Leitsatz (amtlich)
Für das Vorliegen einer Gesellschaft im Sinne des § 15 Nr. 2 EStG genügt der stillschweigende Abschluß eines Vertrags, durch den sich mehrere zur Erreichung eines gemeinsamen Zwecks (§ 705 BGB) zusammenschließen. Ein solcher stillschweigender Vertragsabschluß kann schon darin gesehen werden, daß mehrere Personen durch gemeinsame Ausübung der Unternehmerinitiative und gemeinsame Übernahme des Unternehmerrisikos auf einen bestimmten Zweck hin tatsächlich zusammenwirken.
Normenkette
EStG § 15 Nr. 2
Verfahrensgang
Tatbestand
An einer Kommanditgesellschaft (KG) waren Mutter und einige Brüder beteiligt. Weitere Brüder wurden von der KG als Angestellte geführt. Streitig war, ob auch die "angestellten" Brüder als Mitunternehmer der KG anzusehen seien. Der Senat hat zu der Frage Stellung genommen, ob eine Mitunternehmerschaft (§ 15 Nr. 2 des Einkommensteuergesetzes - EStG -) voraussetzt, daß die als Mitunternehmer in Betracht kommenden Personen Gesellschafter im bürgerlich-rechtlichen Sinne sein müssen. Er hat dazu ausgeführt:
Entscheidungsgründe
Dem Finanzgericht (FG) ist darin zuzustimmen, daß nicht jeder Mitunternehmer i. S. des § 15 Nr. 2 EStG auch (formal) Gesellschafter sein muß (vgl. z. B. die Grundsätze der Urteile des Bundesfinanzhofs - BFH - vom 28. November 1974 I R 232/72, BFHE 114, 418, BStBl II 1975, 498; vom 5. Juli 1978 I R 22/75, BFHE 125, 545, BStBl II 1978, 644, und vom 8. Februar 1979 IV R 163/76, BFHE 127, 188, BStBl II 1979, 405). Auch wer formal nur die Stellung eines Arbeitnehmers oder eines Darlehensnehmers hat, kann unter besonderen Voraussetzungen Mitunternehmer sein (vgl. BFH-Urteile vom 17. November 1964 VI 319/63 U, BFHE 82, 35, BStBl III 1965, 260; vom 9. Oktober 1969 IV 294/64, BFHE 98, 21, BStBl II 1970, 320; vom 23. Januar 1974 I R 206/69, BFHE 112, 254, BStBl II 1974, 480; vom 29. Januar 1976 IV R 97/74, BFHE 118, 198, BStBl II 1976, 332). § 15 Nr. 2 EStG verlangt allerdings das Vorliegen einer Gesellschaft.

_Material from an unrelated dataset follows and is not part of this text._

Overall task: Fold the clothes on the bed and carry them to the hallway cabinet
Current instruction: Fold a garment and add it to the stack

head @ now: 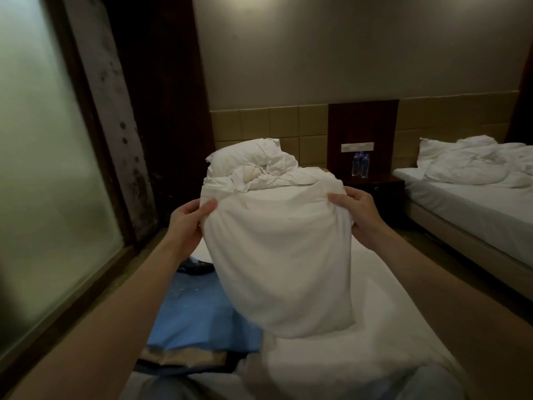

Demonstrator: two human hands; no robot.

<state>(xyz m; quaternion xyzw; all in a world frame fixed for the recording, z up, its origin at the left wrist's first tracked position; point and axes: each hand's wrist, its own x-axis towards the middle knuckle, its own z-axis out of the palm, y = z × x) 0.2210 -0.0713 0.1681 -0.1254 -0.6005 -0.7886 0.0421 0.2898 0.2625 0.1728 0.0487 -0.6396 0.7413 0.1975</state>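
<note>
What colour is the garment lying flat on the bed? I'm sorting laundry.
Blue garment, beside the held white cloth; head view.

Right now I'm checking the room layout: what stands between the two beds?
In the head view, a dark wooden nightstand stands between the near bed and the far bed, with water bottles on it.

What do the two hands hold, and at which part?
The white cloth, pinched at its two upper corners by the left hand and right hand.
</note>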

Bei der wirtschaftlichen Zielsetzung des § 15 Nr. 2 EStG genügt jedoch der stillschweigende Abschluß eines Vertrags, durch den sich mehrere zur Erreichung eines gemeinsamen Zwecks (§ 705 BGB) zusammenschließen. Ein solcher stillschweigender Vertragsabschluß kann schon darin gesehen werden, daß mehrere Personen durch gemeinsame Ausübung der Unternehmerinitiative und gemeinsame Übernahme des Unternehmerrisikos auf einen bestimmten Zweck hin tatsächlich zusammenwirken. Im Regelfall wird der Mitunternehmer außer am Gewinn auch am Verlust des Unternehmens und an den stillen Reserven des Anlagevermögens einschließlich dem Geschäftswert beteiligt sein. Je nach den Umständen des Einzelfalles können jedoch auch andere Gesichtspunkte - etwa eine Unternehmerinitiative verbunden mit einem bedeutsamen Beitrag zur Kapitalausstattung des Unternehmens - in den Vordergrund treten.